- _DATASET EXTRACT_
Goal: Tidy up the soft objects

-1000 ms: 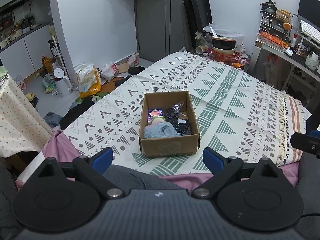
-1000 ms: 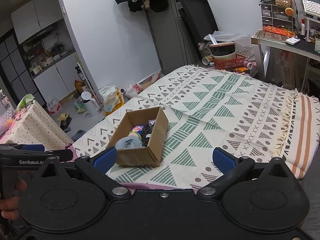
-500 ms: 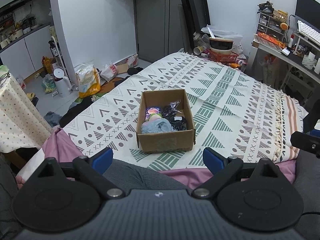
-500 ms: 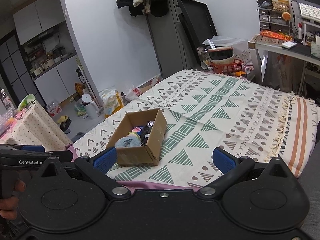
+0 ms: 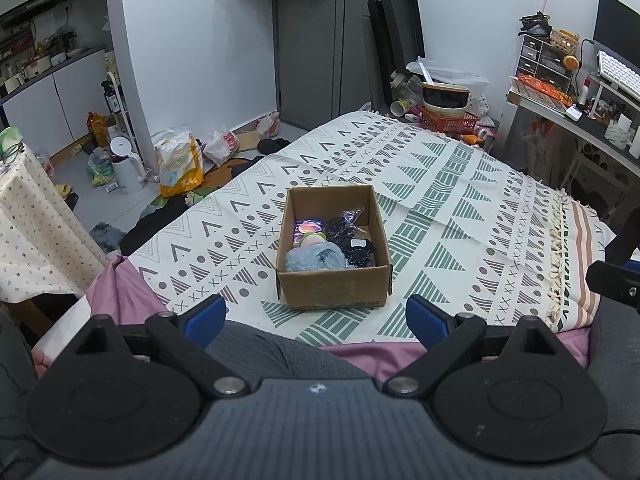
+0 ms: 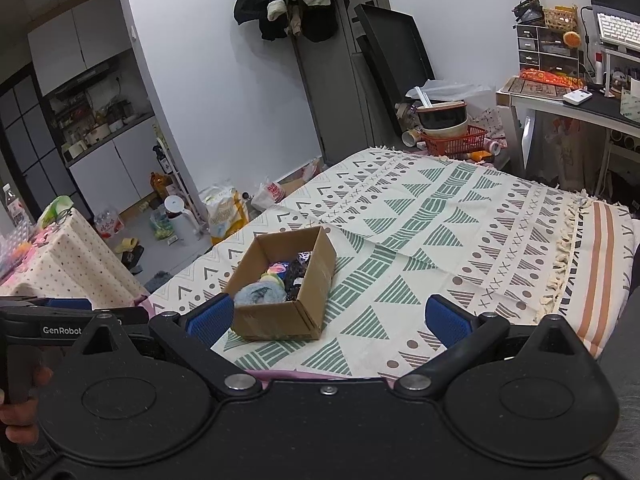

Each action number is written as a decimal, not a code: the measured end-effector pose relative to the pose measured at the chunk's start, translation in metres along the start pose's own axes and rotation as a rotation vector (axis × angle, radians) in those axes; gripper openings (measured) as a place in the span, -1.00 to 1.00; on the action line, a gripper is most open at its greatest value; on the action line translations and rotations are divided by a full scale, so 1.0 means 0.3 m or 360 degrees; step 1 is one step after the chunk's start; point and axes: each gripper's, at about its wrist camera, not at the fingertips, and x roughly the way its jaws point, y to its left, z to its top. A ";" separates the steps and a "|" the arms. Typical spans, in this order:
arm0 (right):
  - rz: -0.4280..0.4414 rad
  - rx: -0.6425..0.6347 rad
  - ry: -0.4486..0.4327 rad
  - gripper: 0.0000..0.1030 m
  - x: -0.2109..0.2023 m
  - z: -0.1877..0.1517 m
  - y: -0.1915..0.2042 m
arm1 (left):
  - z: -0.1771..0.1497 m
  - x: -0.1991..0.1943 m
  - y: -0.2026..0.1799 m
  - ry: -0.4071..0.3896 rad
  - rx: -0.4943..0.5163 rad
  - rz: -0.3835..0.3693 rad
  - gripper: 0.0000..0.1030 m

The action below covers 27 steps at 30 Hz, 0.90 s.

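Cardboard box [image 5: 334, 256], plain brown, rectangular, open-topped, flat on woven bedspread [image 5: 440, 208] patterned with green triangles, chevrons and dots, tasselled at right edge, near its front edge. Inside, packed toward near end: fluffy light-blue cloth [image 5: 314, 260], dark speckled fabric [image 5: 358, 252], crinkly dark plastic pouch [image 5: 344, 226], shiny pink-purple packet [image 5: 306, 227]. Left gripper [image 5: 316, 316] with blue-padded fingers spread wide, empty, short of box. Right gripper [image 6: 330, 318] likewise spread, holding nothing. Pink sheet [image 5: 116, 296] showing under bedspread's front edge.
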 end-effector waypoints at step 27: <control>-0.0004 -0.0003 0.0000 1.00 -0.007 -0.009 0.007 | -0.004 -0.017 0.027 -0.0011 -0.0054 0.0000 0.86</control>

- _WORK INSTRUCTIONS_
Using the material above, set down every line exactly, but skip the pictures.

- _EXPECTED ANSWER_
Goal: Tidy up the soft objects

-1000 ms: 
-1000 ms: 
-500 ms: 
-500 ms: 
+0 ms: 
+0 ms: 

Each action number is written as a decimal, not a code: the measured end-effector pose relative to the pose measured at the chunk's start, translation in metres along the start pose's own axes and rotation as a rotation vector (axis × angle, radians) in those axes; gripper openings (measured) as a place in the span, -1.00 to 1.00; on the action line, a gripper is most open at its greatest value; on the action line translations and rotations are divided by a full scale, so 1.0 means 0.3 m or 360 degrees; step 1 is one step after the chunk's start; point and axes: each gripper's, at about its wrist camera, not at the fingertips, and x roughly the way its jaws point, y to its left, z to its top. A ";" separates the steps and a "|" the arms. Typical spans, in this order:
arm0 (right):
  - rz: -0.4280..0.4414 rad
  - rx: -0.6425..0.6347 rad
  - ry: -0.4486..0.4327 rad
  - gripper: 0.0000..0.1030 m
  - x: -0.2109..0.2023 m
  - z: -0.1877..0.1517 m
  - y: -0.1915..0.2042 m
arm1 (left):
  - z: -0.1771..0.1497 m
  - x: -0.1991..0.1943 m
  - y: -0.2026..0.1799 m
  - ry: -0.4071..0.3896 rad
  - rx: -0.4943..0.5163 rad
  - rz: -0.3835..0.3693 rad
  - gripper: 0.0000..0.1030 m

The action below covers 27 steps at 30 Hz, 0.90 s.

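Cardboard box [image 5: 334, 256], plain brown, rectangular, open-topped, flat on woven bedspread [image 5: 440, 208] patterned with green triangles, chevrons and dots, tasselled at right edge, near its front edge. Inside, packed toward near end: fluffy light-blue cloth [image 5: 314, 260], dark speckled fabric [image 5: 358, 252], crinkly dark plastic pouch [image 5: 344, 226], shiny pink-purple packet [image 5: 306, 227]. Left gripper [image 5: 316, 316] with blue-padded fingers spread wide, empty, short of box. Right gripper [image 6: 330, 318] likewise spread, holding nothing. Pink sheet [image 5: 116, 296] showing under bedspread's front edge.
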 end-effector waypoints at step 27: <control>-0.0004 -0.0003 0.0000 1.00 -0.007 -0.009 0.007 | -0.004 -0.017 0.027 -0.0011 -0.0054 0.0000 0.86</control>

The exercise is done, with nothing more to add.